List every line below containing "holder".

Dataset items

=== Begin Enclosure ===

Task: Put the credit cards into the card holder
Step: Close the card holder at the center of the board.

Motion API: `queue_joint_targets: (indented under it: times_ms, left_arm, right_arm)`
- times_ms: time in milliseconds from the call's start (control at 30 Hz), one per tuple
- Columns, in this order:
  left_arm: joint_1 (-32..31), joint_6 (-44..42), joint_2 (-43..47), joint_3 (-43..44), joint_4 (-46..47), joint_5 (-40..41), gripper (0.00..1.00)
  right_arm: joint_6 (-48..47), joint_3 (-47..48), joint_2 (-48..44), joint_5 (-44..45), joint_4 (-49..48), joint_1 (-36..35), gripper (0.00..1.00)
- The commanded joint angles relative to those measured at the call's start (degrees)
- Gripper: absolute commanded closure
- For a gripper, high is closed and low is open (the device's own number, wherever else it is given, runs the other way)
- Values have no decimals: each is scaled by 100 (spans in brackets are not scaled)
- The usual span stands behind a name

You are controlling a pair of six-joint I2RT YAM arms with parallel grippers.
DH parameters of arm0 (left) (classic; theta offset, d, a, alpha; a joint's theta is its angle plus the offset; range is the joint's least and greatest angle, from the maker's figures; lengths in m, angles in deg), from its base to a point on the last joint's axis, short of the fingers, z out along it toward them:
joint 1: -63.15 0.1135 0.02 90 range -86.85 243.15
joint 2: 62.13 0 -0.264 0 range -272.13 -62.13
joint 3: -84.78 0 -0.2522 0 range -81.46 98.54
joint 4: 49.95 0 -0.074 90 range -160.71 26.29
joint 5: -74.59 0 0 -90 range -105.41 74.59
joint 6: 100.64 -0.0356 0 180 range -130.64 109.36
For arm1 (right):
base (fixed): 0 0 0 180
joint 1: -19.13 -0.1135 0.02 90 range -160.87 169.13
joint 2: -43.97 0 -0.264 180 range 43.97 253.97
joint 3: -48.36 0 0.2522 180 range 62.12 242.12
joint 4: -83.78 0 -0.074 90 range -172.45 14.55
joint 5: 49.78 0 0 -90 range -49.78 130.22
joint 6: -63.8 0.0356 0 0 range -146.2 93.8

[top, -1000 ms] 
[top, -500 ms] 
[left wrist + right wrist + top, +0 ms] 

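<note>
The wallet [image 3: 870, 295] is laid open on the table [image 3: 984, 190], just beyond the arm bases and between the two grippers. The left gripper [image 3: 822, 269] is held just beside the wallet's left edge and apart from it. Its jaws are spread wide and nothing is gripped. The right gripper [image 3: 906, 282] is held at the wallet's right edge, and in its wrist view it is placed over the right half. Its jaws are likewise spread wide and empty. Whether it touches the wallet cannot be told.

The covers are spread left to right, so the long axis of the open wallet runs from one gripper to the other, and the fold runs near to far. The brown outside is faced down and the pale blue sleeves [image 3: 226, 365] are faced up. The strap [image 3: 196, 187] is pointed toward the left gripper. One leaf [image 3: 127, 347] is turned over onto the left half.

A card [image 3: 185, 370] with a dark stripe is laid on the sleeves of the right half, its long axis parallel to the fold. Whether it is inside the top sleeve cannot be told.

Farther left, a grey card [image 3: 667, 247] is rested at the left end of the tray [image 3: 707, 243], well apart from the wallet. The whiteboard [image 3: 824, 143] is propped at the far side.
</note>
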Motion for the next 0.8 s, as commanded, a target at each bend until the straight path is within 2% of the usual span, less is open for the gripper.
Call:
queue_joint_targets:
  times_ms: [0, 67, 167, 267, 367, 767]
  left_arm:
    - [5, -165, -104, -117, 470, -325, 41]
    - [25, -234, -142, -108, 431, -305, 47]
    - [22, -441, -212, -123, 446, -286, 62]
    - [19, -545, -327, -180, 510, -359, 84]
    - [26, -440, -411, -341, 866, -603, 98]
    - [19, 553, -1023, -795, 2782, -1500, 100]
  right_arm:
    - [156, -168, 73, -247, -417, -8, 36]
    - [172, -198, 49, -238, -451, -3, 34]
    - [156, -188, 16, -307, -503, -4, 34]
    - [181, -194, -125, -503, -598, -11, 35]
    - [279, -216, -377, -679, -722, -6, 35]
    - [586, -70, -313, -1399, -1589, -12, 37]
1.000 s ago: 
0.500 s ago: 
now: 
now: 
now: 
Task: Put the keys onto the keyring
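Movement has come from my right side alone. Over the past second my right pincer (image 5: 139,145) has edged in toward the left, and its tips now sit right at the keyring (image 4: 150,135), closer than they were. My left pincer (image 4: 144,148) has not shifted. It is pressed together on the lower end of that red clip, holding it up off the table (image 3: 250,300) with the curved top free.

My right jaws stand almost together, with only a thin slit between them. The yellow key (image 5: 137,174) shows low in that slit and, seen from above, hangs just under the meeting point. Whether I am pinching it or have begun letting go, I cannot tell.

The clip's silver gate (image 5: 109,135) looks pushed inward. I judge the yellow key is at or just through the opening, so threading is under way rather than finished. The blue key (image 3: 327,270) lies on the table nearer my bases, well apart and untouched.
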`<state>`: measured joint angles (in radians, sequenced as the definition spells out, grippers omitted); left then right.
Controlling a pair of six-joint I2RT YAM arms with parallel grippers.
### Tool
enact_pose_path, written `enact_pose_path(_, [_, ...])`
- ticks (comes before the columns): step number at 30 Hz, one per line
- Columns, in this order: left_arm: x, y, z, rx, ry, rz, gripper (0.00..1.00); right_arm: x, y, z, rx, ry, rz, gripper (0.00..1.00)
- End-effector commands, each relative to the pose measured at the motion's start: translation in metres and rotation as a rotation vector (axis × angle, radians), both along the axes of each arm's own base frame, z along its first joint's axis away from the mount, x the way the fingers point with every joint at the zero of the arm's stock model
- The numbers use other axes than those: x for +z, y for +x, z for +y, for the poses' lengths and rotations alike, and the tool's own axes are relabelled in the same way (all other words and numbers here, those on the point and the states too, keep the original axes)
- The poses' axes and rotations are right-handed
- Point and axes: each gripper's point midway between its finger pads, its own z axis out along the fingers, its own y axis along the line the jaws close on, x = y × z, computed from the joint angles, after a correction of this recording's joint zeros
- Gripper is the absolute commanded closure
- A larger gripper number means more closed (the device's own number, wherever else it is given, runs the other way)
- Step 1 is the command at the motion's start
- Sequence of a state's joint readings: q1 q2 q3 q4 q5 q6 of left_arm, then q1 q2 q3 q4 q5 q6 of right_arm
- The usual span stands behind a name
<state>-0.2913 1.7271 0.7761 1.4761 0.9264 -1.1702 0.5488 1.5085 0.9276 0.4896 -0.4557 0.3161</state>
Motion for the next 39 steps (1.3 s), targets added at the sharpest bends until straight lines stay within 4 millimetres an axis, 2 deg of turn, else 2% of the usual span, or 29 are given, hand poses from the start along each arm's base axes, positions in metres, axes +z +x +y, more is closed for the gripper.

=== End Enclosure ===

◆ RESPONSE AREA
Task: Put the credit cards into the card holder
Step: Close the card holder at the center of the board.

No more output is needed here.